Tuttavia una delle lamentele sono le diverse cantine che possono essere visitate e controllate.

Questo è simile a Jerez de la Frontera, capitale del vino della sua denominazione d’origine, città con origine incerta ma un gran numero di civiltà.

Il suo centro storico ci mostra l’alcazar come un edificio del tempo di Almohad che ha visto tutte le campagne.

Infatti l’industria del vino non ha smesso di lavorare nei tempi islamici, al contrario. Nell’XI secolo le navi partirono in Inghilterra il porto di Santa Maria con barili di vino.

Ha cominciato a rendere alla moda il vino di origine Seris, che con la trascrizione inglese Sherry è stato detto di lì il suo nome attuale,

I vini generati in questa regione sono di qualità eccezionale. Sono fondamentalmente i seguenti:
• Fine: ottenuto dall’invecchiamento biologico sotto il velo. Tre anni. Colore dorato brillante, secco e leggero.
• Camomilla: fine di Sanlúcar de Barrameda. Colore giallo brillante. Mela aromatica. È vino secco.
• Amontillado: con allevamento misto di almeno cinque anni. Un primo invecchiamento acquista aromi di mandorle. Gli altri aromi di allevamento a legna e Melilla. Colore ambrato rosso.
• Pedro Ximenez: con uve con lo stesso nome soleggiato per diventare case.

Vino fine e camomilla si ottiene a Sanlúcar de Barrameda, , alla fine del fiume Guadalquivir. Questa città ha anche la sua storia non solo per il settore vitivinicolo.

La città da tempo immemore è stata unita al fiume Guadalquivir. Nelle sue vicinanze sono rimasti gli epoche fenici e tartessesi.

Amare: vini odorosi mescolati con vino dolce per invecchiare.

Castillo de Santiago. Sánlucar de Barrameda.ruta del vino de jerez
Castillo de Santiago. Sanlúcar de Barrameda

La parte settentrionale e superiore della città corrisponde alla città medievale, con le sue strade zigzag.

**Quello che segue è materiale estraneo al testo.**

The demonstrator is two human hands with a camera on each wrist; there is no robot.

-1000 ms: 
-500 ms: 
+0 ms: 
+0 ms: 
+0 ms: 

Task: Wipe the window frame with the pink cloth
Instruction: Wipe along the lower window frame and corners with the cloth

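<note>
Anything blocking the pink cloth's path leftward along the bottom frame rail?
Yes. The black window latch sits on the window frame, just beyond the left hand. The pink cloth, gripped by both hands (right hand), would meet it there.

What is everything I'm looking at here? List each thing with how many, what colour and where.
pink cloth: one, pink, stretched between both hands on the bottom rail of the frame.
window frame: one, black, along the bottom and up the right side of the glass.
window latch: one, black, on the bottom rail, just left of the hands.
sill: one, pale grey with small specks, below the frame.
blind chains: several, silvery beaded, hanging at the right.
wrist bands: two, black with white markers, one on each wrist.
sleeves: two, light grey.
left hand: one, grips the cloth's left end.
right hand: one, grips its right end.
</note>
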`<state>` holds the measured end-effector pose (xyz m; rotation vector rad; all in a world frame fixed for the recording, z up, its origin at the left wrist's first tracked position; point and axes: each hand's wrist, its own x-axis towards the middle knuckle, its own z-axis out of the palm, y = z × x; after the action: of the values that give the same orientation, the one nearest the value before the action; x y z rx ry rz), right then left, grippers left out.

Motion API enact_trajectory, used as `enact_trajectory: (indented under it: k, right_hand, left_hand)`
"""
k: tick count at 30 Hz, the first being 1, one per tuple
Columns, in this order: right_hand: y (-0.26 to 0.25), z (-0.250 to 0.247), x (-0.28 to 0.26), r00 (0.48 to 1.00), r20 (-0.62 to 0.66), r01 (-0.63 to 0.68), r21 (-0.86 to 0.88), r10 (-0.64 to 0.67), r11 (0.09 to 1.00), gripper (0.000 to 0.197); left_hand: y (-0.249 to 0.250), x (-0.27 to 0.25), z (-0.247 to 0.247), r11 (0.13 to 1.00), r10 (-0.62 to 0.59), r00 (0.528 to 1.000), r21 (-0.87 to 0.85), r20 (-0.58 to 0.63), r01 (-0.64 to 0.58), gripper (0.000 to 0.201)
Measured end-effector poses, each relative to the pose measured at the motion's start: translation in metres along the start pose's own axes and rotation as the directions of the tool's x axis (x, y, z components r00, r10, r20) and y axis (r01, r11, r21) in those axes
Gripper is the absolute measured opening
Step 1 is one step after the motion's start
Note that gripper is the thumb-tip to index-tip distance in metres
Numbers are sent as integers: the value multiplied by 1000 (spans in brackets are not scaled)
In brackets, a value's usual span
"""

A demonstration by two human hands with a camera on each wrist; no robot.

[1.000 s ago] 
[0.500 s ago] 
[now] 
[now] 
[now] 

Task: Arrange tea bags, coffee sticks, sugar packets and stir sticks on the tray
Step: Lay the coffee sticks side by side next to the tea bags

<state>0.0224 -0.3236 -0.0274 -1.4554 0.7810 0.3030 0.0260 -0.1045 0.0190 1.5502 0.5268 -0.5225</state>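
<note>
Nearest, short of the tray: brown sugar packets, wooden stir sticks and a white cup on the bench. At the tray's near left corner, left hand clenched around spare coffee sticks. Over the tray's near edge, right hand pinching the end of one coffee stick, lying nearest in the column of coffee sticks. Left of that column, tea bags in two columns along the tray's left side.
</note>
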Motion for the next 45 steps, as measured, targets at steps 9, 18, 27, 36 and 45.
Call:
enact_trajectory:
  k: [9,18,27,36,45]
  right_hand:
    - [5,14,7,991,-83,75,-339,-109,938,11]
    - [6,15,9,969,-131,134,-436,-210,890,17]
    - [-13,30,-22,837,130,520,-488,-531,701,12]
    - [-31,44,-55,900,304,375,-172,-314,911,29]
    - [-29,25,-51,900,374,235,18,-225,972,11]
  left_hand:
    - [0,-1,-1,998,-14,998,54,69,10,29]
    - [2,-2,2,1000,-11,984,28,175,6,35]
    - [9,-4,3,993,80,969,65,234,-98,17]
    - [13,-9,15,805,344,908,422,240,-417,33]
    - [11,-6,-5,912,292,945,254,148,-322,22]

È possibile visualizzare la chiesa mudéjar dell’O del XIV secolo.

Proprio accanto è il palazzo di Medina Sidonia la cui origine risale al XI secolo e con una grande biblioteca storica che può essere visitata.

Come resti medievali troviamo il pendio delle Covachas che scendono verso la base della guida. I resti gotici del palazzo hanno già detto.

E infine troviamo il castello di Santiago, del Quattrocento. Secondo la storia, fu il primo posto, da dove la regina Elisabetta di Castiglia vide per la prima volta il mare.

Tuttavia Sanlúcar ha la sua più grande importanza al momento delle scoperte. La città era l’origine della partenza di uno dei quattro viaggi di Colombo in America.

E ‘anche legato alla circumnavigazione della terra per la prima volta. Le strade della città ricordano questo fatto storico.

Tuttavia la via del vino è intrinsecamente legata a questa origine locale dei viaggi di scoperta dell’America.